■ WHAT YOU HAVE TO DO: Copying exactly, give the lines in the material below from the one with "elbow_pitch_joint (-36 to" to the one with "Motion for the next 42", ends included, and nothing besides.

■ EXERCISE DATA:
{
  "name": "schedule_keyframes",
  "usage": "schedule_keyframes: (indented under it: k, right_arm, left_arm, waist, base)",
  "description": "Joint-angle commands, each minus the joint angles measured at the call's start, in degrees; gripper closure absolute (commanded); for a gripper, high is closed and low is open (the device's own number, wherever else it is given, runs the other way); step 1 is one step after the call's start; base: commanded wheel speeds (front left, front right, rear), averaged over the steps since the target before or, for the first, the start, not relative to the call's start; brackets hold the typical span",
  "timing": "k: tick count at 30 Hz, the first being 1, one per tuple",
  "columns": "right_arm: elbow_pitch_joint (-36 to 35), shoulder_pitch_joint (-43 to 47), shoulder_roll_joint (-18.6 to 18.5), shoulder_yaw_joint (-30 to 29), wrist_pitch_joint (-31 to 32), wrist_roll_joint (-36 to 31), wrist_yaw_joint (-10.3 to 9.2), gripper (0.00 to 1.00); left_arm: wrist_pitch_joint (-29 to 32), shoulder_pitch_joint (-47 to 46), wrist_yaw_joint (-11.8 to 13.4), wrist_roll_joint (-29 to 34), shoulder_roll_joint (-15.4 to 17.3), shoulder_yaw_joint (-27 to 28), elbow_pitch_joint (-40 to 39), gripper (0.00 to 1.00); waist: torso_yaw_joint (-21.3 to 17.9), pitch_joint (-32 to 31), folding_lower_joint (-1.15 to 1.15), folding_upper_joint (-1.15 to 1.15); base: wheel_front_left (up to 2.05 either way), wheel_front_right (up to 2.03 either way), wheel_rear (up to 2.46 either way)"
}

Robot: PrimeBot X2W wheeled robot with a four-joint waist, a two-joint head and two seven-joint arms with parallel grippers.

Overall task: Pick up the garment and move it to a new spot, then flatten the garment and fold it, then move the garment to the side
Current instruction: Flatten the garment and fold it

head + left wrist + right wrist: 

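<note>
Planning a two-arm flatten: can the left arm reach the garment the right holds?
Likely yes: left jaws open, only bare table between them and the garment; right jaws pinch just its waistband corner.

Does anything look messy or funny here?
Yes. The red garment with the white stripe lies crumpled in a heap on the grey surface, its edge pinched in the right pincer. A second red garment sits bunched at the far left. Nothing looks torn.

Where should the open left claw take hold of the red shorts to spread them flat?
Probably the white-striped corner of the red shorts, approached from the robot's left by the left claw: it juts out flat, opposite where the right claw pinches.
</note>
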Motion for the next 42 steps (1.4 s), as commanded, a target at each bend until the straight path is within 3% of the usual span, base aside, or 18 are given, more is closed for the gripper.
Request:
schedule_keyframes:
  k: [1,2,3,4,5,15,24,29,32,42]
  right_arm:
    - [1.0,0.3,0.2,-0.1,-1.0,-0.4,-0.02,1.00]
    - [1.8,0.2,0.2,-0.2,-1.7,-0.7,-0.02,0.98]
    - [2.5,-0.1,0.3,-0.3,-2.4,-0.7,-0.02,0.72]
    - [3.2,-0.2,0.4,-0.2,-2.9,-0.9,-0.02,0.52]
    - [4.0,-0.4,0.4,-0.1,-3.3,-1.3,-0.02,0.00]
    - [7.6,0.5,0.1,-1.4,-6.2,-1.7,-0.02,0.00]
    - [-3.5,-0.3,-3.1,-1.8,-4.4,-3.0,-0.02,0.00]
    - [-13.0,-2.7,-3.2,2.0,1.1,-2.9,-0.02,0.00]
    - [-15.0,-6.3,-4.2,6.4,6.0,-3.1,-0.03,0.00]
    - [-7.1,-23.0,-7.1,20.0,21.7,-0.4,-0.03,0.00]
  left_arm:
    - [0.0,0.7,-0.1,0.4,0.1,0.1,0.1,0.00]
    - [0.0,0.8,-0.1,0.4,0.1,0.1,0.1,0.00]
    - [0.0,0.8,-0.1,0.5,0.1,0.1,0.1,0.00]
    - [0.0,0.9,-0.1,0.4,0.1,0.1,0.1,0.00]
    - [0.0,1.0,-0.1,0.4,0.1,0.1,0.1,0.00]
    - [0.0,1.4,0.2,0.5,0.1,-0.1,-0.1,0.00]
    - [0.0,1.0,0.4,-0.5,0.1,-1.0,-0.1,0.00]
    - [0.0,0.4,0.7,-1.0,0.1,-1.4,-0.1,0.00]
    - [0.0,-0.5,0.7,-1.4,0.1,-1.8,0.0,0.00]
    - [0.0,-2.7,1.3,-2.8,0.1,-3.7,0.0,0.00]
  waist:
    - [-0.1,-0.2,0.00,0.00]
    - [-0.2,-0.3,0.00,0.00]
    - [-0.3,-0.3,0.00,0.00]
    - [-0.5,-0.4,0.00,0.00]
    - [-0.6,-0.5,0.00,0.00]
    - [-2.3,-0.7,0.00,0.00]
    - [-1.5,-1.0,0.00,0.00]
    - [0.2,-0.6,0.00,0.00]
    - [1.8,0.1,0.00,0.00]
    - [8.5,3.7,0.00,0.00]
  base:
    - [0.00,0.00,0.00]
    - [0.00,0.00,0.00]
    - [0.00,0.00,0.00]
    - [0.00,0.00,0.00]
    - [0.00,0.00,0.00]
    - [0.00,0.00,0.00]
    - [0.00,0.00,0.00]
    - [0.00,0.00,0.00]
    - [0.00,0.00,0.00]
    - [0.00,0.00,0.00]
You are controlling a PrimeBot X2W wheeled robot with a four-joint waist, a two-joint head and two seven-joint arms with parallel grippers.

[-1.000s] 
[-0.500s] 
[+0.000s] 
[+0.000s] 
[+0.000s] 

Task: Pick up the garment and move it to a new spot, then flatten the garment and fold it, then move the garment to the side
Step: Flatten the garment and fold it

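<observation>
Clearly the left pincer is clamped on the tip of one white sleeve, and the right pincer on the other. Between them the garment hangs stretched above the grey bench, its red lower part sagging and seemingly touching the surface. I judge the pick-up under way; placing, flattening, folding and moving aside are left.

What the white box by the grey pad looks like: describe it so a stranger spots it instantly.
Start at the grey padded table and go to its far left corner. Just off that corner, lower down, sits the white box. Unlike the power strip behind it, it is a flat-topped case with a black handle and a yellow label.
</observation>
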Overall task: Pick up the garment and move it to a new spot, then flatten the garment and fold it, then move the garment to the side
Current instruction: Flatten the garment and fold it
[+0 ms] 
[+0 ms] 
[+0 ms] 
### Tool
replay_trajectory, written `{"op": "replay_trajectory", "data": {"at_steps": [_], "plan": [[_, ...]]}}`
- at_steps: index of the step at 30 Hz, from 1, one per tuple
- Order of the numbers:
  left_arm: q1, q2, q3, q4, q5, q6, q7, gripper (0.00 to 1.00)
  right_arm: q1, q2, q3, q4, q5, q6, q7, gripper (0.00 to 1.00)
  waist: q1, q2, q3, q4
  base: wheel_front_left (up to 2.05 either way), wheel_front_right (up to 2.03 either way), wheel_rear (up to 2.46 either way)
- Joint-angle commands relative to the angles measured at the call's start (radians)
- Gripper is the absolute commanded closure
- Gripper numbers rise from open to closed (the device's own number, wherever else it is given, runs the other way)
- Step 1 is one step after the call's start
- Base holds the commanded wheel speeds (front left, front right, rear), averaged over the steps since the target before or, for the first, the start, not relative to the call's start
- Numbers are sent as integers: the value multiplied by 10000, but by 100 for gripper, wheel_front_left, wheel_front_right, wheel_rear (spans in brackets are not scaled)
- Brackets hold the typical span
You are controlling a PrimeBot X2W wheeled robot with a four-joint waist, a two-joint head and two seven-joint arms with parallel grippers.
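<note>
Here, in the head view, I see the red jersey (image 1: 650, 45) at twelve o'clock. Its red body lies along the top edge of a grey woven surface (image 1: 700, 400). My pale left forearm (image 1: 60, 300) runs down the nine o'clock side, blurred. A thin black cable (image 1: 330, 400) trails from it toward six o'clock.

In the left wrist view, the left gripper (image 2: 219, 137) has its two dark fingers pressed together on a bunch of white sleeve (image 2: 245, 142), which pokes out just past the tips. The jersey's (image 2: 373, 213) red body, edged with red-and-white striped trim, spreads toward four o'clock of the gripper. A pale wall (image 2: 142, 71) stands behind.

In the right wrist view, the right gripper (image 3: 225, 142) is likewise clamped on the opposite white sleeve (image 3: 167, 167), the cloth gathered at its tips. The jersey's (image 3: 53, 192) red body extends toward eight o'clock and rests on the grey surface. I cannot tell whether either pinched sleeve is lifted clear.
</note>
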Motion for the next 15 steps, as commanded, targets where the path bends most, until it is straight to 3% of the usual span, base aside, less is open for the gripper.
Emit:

■ RESPONSE TO THE EXERCISE:
  "columns": "right_arm: elbow_pitch_joint (-36 to 35), shoulder_pitch_joint (-43 to 47), shoulder_roll_joint (-18.6 to 18.5), shoulder_yaw_joint (-30 to 29), wrist_pitch_joint (-31 to 32), wrist_roll_joint (-36 to 31), wrist_yaw_joint (-10.3 to 9.2), gripper (0.00 to 1.00); left_arm: wrist_pitch_joint (-29 to 32), shoulder_pitch_joint (-47 to 46), wrist_yaw_joint (-11.8 to 13.4), wrist_roll_joint (-29 to 34), shoulder_roll_joint (-15.4 to 17.3), shoulder_yaw_joint (-27 to 28), elbow_pitch_joint (-40 to 39), gripper (0.00 to 1.00); waist: torso_yaw_joint (-21.3 to 17.9), pitch_joint (-32 to 31), folding_lower_joint (-1.15 to 1.15), folding_upper_joint (-1.15 to 1.15); base: wheel_front_left (up to 2.05 either way), wheel_front_right (up to 2.03 either way), wheel_rear (up to 2.46 either way)"
}

Robot: PrimeBot X2W wheeled robot with a four-joint waist, a two-joint head and two seven-joint arms with parallel grippers.

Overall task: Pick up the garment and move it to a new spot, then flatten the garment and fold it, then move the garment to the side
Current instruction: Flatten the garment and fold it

head + left wrist + right wrist: 

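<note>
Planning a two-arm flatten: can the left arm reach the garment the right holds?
Likely yes: left jaws open, only bare table between them and the garment; right jaws pinch just its waistband corner.

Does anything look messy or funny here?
Yes. The red garment with the white stripe lies crumpled in a heap on the grey surface, its edge pinched in the right pincer. A second red garment sits bunched at the far left. Nothing looks torn.

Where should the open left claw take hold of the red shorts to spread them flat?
Probably the white-striped corner of the red shorts, approached from the robot's left by the left claw: it juts out flat, opposite where the right claw pinches.
</note>
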Motion for the next 42 steps (1.4 s), as commanded, a target at each bend until the straight path is within 3% of the usual span, base aside, or 18 are given, more is closed for the gripper.

This output has come to an end.